[DESCRIPTION OF THE TASK]
Leave out the pictures and output the data verbatim.

============================================================

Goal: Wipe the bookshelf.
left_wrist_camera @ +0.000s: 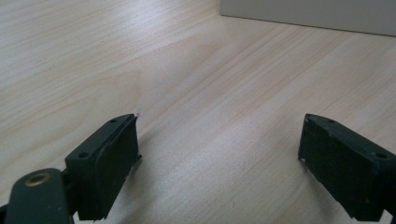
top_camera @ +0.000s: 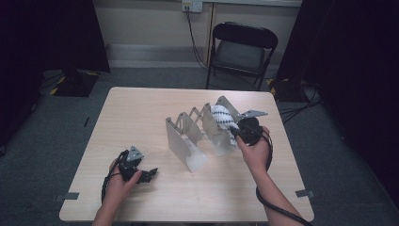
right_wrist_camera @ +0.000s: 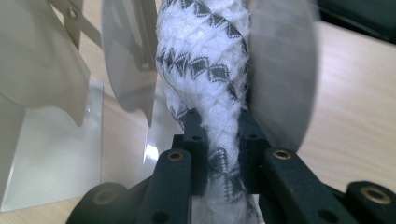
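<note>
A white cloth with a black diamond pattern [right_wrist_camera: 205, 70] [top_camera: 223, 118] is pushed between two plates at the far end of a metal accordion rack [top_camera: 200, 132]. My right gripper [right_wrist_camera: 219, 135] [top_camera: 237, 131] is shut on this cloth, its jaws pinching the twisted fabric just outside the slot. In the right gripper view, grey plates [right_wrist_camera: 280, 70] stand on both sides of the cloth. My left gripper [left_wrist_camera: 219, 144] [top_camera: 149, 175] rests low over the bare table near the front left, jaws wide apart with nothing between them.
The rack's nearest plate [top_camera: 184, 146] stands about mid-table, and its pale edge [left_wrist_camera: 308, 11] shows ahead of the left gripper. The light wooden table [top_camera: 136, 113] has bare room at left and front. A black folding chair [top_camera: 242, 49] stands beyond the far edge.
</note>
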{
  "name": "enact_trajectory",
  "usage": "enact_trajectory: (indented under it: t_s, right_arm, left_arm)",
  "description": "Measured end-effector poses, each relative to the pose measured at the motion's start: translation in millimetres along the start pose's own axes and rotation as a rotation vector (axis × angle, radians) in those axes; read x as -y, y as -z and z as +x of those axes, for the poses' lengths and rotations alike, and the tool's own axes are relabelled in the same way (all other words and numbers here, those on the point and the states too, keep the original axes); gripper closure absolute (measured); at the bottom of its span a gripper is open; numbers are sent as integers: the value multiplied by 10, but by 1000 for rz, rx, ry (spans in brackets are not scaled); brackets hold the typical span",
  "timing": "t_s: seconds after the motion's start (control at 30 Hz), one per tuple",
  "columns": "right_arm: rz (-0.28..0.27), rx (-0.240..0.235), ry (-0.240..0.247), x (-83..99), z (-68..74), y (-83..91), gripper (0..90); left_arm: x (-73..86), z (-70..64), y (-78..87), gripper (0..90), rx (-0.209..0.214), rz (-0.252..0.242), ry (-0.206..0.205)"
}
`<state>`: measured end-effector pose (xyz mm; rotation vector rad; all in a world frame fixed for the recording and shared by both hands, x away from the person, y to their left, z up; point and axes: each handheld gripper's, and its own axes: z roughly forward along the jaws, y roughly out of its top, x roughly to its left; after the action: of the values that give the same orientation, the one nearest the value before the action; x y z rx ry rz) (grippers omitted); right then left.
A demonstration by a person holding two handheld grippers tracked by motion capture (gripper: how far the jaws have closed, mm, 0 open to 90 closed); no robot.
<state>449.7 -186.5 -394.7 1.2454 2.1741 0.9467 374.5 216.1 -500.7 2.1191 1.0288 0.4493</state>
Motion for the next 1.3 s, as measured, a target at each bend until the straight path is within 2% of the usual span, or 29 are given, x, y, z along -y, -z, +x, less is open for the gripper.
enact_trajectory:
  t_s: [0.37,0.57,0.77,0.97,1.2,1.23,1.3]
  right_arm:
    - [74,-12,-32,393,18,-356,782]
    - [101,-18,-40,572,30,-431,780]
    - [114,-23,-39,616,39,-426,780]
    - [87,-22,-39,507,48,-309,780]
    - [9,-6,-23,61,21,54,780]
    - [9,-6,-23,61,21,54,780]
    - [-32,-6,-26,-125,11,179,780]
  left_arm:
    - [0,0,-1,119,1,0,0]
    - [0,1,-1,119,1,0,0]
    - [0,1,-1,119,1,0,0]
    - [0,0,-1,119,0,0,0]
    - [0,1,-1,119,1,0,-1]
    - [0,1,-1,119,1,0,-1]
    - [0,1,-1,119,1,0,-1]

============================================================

[RESULT BELOW]
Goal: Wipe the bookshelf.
left_wrist_camera @ +0.000s: 
top_camera @ +0.000s: 
right_wrist_camera @ +0.000s: 
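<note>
A white cloth with a black diamond pattern [right_wrist_camera: 205, 70] [top_camera: 223, 118] is pushed between two plates at the far end of a metal accordion rack [top_camera: 200, 132]. My right gripper [right_wrist_camera: 219, 135] [top_camera: 237, 131] is shut on this cloth, its jaws pinching the twisted fabric just outside the slot. In the right gripper view, grey plates [right_wrist_camera: 280, 70] stand on both sides of the cloth. My left gripper [left_wrist_camera: 219, 144] [top_camera: 149, 175] rests low over the bare table near the front left, jaws wide apart with nothing between them.
The rack's nearest plate [top_camera: 184, 146] stands about mid-table, and its pale edge [left_wrist_camera: 308, 11] shows ahead of the left gripper. The light wooden table [top_camera: 136, 113] has bare room at left and front. A black folding chair [top_camera: 242, 49] stands beyond the far edge.
</note>
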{
  "name": "enact_trajectory",
  "usage": "enact_trajectory: (indented under it: t_s, right_arm, left_arm)",
  "description": "Measured end-effector poses, each relative to the pose measured at the motion's start: translation in millimetres along the start pose's own axes and rotation as a rotation vector (axis × angle, radians) in those axes; read x as -y, y as -z and z as +x of those axes, for the poses' lengths and rotations alike, and the tool's own axes are relabelled in the same way (all other words and numbers here, those on the point and the states too, keep the original axes); gripper closure absolute (measured); at the bottom of its span a gripper is open; numbers are sent as integers: the value multiplied by 10, but by 1000 for rz, rx, ry (spans in brackets are not scaled); brackets hold the typical span",
  "timing": "t_s: seconds after the motion's start (control at 30 Hz), one per tuple",
  "columns": "right_arm: rz (-0.28..0.27), rx (-0.240..0.235), ry (-0.240..0.247), x (-83..99), z (-68..74), y (-83..91), gripper (0..90); left_arm: x (-73..86), z (-70..64), y (-78..87), gripper (0..90), rx (-0.209..0.214), rz (-0.252..0.242), ry (-0.206..0.205)"
}
`<state>`: measured end-effector pose (xyz mm; rotation vector rad; all in a world frame fixed for the recording and shared by both hands, x away from the person, y to their left, z up; point and axes: each handheld gripper's, and its own axes: z roughly forward along the jaws, y roughly out of its top, x roughly to its left; after the action: of the values that give the same orientation, the one nearest the value before the action; x y z rx ry rz) (grippers omitted); right then left.
A demonstration by a person holding two handheld grippers tracked by motion capture (gripper: how far the jaws have closed, mm, 0 open to 90 closed); no robot.
<state>449.7 -186.5 -394.7 1.2454 2.1741 0.9467 374.5 216.1 -500.7 2.1191 1.0288 0.4493</state>
Motion for the next 1.3 s, as measured, a target at each bend until the straight path is within 2% of the usual span, or 29 are given, x, y, z along -y, -z, +x, less is open for the gripper.
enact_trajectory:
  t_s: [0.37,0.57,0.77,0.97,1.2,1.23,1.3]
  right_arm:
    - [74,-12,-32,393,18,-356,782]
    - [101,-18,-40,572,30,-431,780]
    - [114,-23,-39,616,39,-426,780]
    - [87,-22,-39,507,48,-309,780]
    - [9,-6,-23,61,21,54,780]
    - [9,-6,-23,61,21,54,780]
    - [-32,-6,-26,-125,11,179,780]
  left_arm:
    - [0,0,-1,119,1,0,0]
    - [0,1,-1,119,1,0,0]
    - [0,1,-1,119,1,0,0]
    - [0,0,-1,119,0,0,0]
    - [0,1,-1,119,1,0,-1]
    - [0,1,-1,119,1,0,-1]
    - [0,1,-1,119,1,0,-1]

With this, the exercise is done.